When it comes to change, you don’t need to take massive, gigantic action. You only need to implement tiny, 1% shifts in your life to grow yourself. 

Tiny habits are the compound interest of the self-improvement world. Human beings struggle to develop and maintain habits. We do things like work out like crazy for a week or so, and then stop completely. We go on a super strict diet where we eat like rabbits, only to find ourselves engulfing a chocolate cake by the weekend. We get so overwhelmed and “go all in” that we don’t realize the power of consistency and 1% changes. If you consistently do something, even in small things, it acts as compounding interest in your life.

 

Tune in to hear Kim share:

  • What money and compound interest have to do with your personal development goals. 
  • Why you are giving up on your goal too quickly and the profound power of consistency. 
  • How bite-sized habits work to create real change. 
  • Even if change isn’t noticeable, it’s creating a ripple effect that will pay off in the long-run.
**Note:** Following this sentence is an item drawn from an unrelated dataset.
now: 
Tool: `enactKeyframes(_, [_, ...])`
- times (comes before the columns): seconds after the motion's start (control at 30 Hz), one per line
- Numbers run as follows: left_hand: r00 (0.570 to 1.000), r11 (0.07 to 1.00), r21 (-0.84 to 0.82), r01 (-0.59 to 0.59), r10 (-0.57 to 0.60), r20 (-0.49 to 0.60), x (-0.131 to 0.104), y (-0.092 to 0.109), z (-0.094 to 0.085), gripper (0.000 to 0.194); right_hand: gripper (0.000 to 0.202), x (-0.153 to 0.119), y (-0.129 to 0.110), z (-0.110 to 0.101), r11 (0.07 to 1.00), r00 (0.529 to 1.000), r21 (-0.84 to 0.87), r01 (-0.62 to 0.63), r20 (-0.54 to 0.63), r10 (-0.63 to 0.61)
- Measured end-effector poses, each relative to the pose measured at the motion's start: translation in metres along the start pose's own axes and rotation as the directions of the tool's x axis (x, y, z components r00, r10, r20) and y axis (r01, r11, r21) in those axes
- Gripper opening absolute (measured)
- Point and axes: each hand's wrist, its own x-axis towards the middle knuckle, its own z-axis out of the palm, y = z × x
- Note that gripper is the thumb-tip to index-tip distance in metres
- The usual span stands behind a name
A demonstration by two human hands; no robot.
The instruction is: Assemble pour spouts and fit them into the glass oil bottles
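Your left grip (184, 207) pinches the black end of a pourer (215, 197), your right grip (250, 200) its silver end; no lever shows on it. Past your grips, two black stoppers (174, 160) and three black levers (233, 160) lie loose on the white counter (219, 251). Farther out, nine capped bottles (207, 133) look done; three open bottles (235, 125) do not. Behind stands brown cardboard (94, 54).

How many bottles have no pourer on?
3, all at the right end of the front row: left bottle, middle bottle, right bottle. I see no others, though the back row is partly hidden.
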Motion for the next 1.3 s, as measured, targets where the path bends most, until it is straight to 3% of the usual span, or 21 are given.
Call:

“The difference a tiny improvement can make over time is astounding. Here’s how the math works out: if you can get 1% better each day for one year, you’ll end up thirtyseven times better by the time you’re done.” — James Clear

About Kim

Kim Strobel is Chief Happiness Officer at Kim Strobel Live Events and Retreats. She is a teacher, consultant, motivational speaker, happiness coach, and a mission-minded person whose passion is helping others overcome their fears and discover their joy! 

You can follow Kim’s journey on Instagram at @KimStrobelJoy and in the free private, She Finds Joy Facebook community.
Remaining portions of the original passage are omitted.